Again, I must draw your attention to the proverbial plight of Igbos. The Yorubas simply hate the Igbos but are sly over it. They are their perennial competitors. Please bear this in mind before they start advising on the fate of one Igbo man or the other. I schooled with them at King’s College Lagos, and worked for sometime in the West before hopping across overseas for studies. I am therefore not guessing. The present Lagos episode is a revealing example.

Your Excellency, you have equally spent some time overseas. I am sure you have never seen cows and goats parading the streets. We can learn from them how they manage the situation.
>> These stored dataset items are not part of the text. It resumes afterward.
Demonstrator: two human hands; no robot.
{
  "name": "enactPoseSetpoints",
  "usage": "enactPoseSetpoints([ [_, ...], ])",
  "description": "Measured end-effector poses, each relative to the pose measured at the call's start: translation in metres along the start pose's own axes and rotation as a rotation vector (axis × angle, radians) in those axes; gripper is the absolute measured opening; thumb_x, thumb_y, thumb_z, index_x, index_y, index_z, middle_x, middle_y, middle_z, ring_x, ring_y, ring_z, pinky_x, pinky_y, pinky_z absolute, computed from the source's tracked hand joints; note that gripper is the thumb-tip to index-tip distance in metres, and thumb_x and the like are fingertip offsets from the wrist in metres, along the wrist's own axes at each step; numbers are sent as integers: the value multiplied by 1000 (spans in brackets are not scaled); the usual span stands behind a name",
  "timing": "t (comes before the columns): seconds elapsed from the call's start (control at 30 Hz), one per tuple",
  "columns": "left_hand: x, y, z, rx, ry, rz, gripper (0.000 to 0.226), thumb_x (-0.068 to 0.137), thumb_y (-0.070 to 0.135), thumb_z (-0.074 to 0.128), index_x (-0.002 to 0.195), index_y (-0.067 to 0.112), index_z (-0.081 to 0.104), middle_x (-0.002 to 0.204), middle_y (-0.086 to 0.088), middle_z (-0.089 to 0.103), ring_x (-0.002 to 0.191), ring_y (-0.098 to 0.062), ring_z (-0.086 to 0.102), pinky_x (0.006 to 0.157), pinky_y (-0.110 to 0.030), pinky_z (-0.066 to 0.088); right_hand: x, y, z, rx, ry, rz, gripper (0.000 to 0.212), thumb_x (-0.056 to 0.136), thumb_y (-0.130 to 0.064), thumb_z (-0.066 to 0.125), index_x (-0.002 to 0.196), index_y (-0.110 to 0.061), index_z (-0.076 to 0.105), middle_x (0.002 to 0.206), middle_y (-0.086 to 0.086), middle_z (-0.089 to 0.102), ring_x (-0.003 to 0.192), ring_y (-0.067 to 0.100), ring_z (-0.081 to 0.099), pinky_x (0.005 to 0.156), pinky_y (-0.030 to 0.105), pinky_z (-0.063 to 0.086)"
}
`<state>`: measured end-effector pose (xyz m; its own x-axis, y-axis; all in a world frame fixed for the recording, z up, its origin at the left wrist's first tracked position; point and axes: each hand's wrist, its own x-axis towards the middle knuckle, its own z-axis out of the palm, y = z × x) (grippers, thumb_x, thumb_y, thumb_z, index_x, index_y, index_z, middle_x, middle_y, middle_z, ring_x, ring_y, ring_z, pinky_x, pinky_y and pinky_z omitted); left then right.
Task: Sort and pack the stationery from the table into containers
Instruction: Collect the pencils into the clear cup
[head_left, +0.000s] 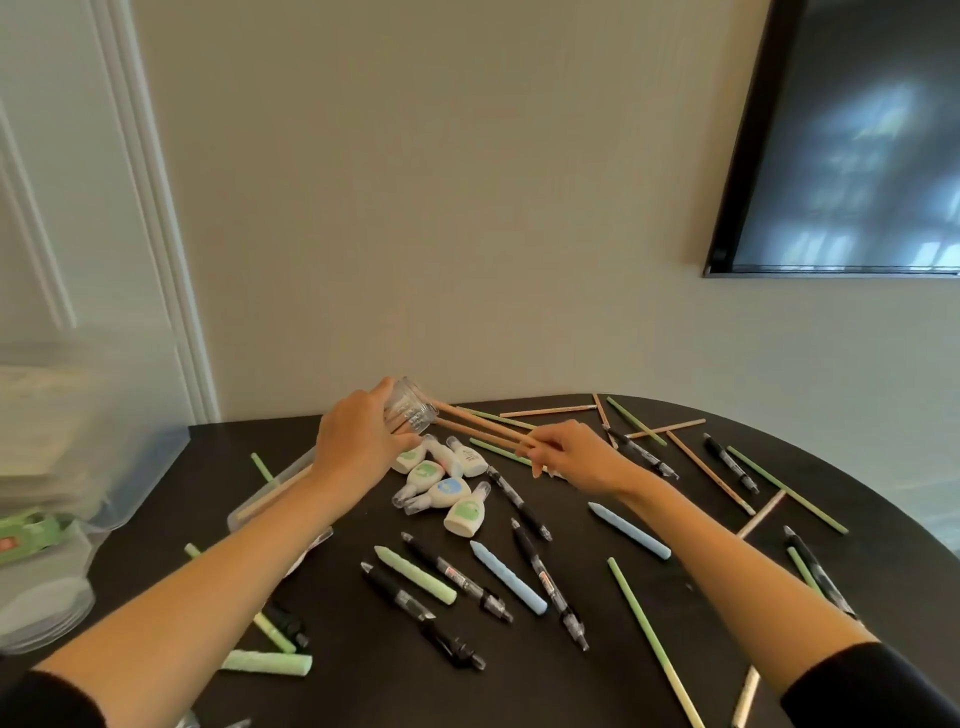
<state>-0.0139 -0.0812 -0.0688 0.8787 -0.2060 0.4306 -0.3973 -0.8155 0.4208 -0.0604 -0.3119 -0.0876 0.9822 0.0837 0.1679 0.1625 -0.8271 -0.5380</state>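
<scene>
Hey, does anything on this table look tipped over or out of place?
The glass jar is tipped sideways: the left hand holds it tilted while the right hand holds wooden pencils at its mouth. Nothing looks broken.

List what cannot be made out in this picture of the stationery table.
Head view, clear glass jar: the left hand gripping it covers its side; whether the tan wooden pencils pinched by the right hand have entered it is unclear.
Head view, clear plastic tray: the left forearm hides its contents.
Head view, stacked clear plastic bins: blurred, cut off by the left edge.
Head view, small white bottles: label print too small.
</scene>
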Motion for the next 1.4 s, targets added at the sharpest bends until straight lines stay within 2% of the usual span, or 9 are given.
enactPoseSetpoints([
  [0.23, -22, -9, -29, -57, 46, -35, 74, 77, 33, 73, 141, 19, 37, 119, -10, 60, 108, -25, 56, 88, -36, 46, -11, -23, -8, 209, 100, 6, 22, 97, -11, 44, 88, -12, 65, 68, -4, 57, 62, 7, 46, 65, 21, 39],
  [0.43, -35, -6, -38, -108, 57, -19, 69, 74, 34, 76, 134, 18, 45, 115, -8, 64, 104, -24, 60, 86, -36, 49, -21, -43, -10, 201, -212, -13, 20, 98, -9, 42, 95, -10, 62, 69, -3, 58, 56, 2, 46, 59, 14, 40],
  [0.63, -48, -7, -47, -93, 41, -8, 76, 77, 32, 74, 141, 18, 37, 121, -10, 59, 109, -25, 57, 92, -37, 47, -32, -52, -23, 111, -398, 21, 24, 99, -8, 38, 98, -12, 62, 68, -4, 56, 57, 2, 46, 61, 14, 40],
  [0.73, -53, -7, -49, -58, 23, 20, 77, 79, 30, 72, 143, 20, 32, 120, -9, 58, 109, -24, 55, 93, -36, 44, -29, -58, -26, -97, -275, -33, 24, 97, -9, 40, 103, -7, 63, 71, -2, 56, 65, 7, 49, 66, 17, 40],
  [0.9, -59, -6, -54, 3, -51, 82, 70, 78, 29, 72, 139, 22, 39, 118, -7, 58, 107, -24, 54, 92, -34, 42, -21, -56, -26, -490, 202, -183, 26, 96, -6, 42, 110, -6, 63, 96, 7, 62, 90, 23, 52, 75, 28, 35],
  [1.1, -65, 3, -50, -61, -193, 88, 75, 73, 27, 77, 139, 21, 41, 126, -5, 57, 114, -22, 54, 97, -37, 43, -24, -56, 1, -580, 509, -479, 33, 67, 15, 69, 91, -8, 70, 75, 8, 65, 65, 30, 55, 54, 36, 45],
  [1.2, -68, 13, -48, -134, -176, 94, 72, 71, 24, 79, 135, 19, 46, 125, -4, 59, 116, -20, 54, 98, -36, 44, -27, -75, 19, -339, 515, -432, 24, 80, 6, 63, 102, -5, 69, 101, 15, 61, 88, 34, 56, 74, 29, 44],
  [1.3, -69, 19, -46, -99, -132, 90, 71, 72, 26, 78, 135, 19, 46, 125, -4, 60, 115, -21, 55, 98, -36, 42, -30, -87, 29, 87, 523, -202, 37, 84, 8, 54, 119, -4, 58, 125, 9, 48, 114, 19, 49, 87, 2, 32],
  [1.4, -71, 19, -43, -4, -108, 77, 74, 74, 30, 76, 139, 22, 40, 126, -4, 58, 116, -22, 52, 100, -38, 40, -37, -96, 31, 552, 525, -15, 49, 81, 15, 43, 120, -14, 50, 138, 3, 40, 131, 13, 34, 104, 18, 31],
])
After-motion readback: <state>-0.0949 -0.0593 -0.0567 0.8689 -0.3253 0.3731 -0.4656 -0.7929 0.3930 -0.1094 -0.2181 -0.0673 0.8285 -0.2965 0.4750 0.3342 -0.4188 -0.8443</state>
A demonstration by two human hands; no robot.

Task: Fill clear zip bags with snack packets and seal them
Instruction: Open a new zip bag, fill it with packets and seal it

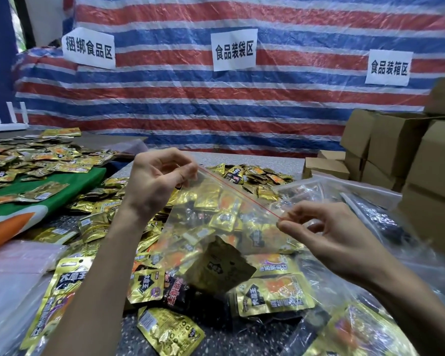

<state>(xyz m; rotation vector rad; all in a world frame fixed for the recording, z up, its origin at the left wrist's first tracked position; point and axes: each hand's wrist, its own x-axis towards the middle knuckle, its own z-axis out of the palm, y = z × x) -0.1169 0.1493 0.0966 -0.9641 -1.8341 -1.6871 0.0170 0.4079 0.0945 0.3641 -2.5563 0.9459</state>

On Security, Funds, you have seen how used and abused they are. The Northern experience, where every governor kept his funds tight to himself for the next election or for future business enterprises whilst his state is burning, should be an eye opener to everyone of us. Everyone was only looking up to the center for funds. The situation is not different in the South where most governors also hold their money tight for the same purposes and for chieftaincy titles. My question remains: why are these monies not accountable, and why can’t the balance be returned to the coffers, state or federal, even if some fast governors will easily strike deals with their legislators when and where the watching eyes of anti-crime commissions are also compromised?

Finally, Your Excellency, check the amount of money squandered in ‘feeding’ and in ‘entertainment’ of guests annually. They usually run in mounting billions.

I know that most of these accountability and transparency drives would be an uphill task for you considering the people it would affect, but you just have to try. You really have no choice if this nation must survive, as these are the fundamental issues destroying the nation, and not whether one executive, or the other, state and national, awards contracts for one project or the other, which they of course eagerly do because of the contract inflations, or the prospects of re-awarding them. You just have to re-orientate the thinking and the values of this country to understand that this world is no substitute for heaven, and we must all leave it, leaving everything we have behind, enroute to heaven or to hell eternally.

Whenever you have a controversial bill, either from you or from the legislators, discuss it first with the party executives drawn together from each state so that the legislators, where you will really have the problems, would know where the party, and, by extension, the citizens stand, and it would not be “that stringent Buhari”. The cost of assembling the party executives together either at Abuja or everywhere else you may choose, is worth it.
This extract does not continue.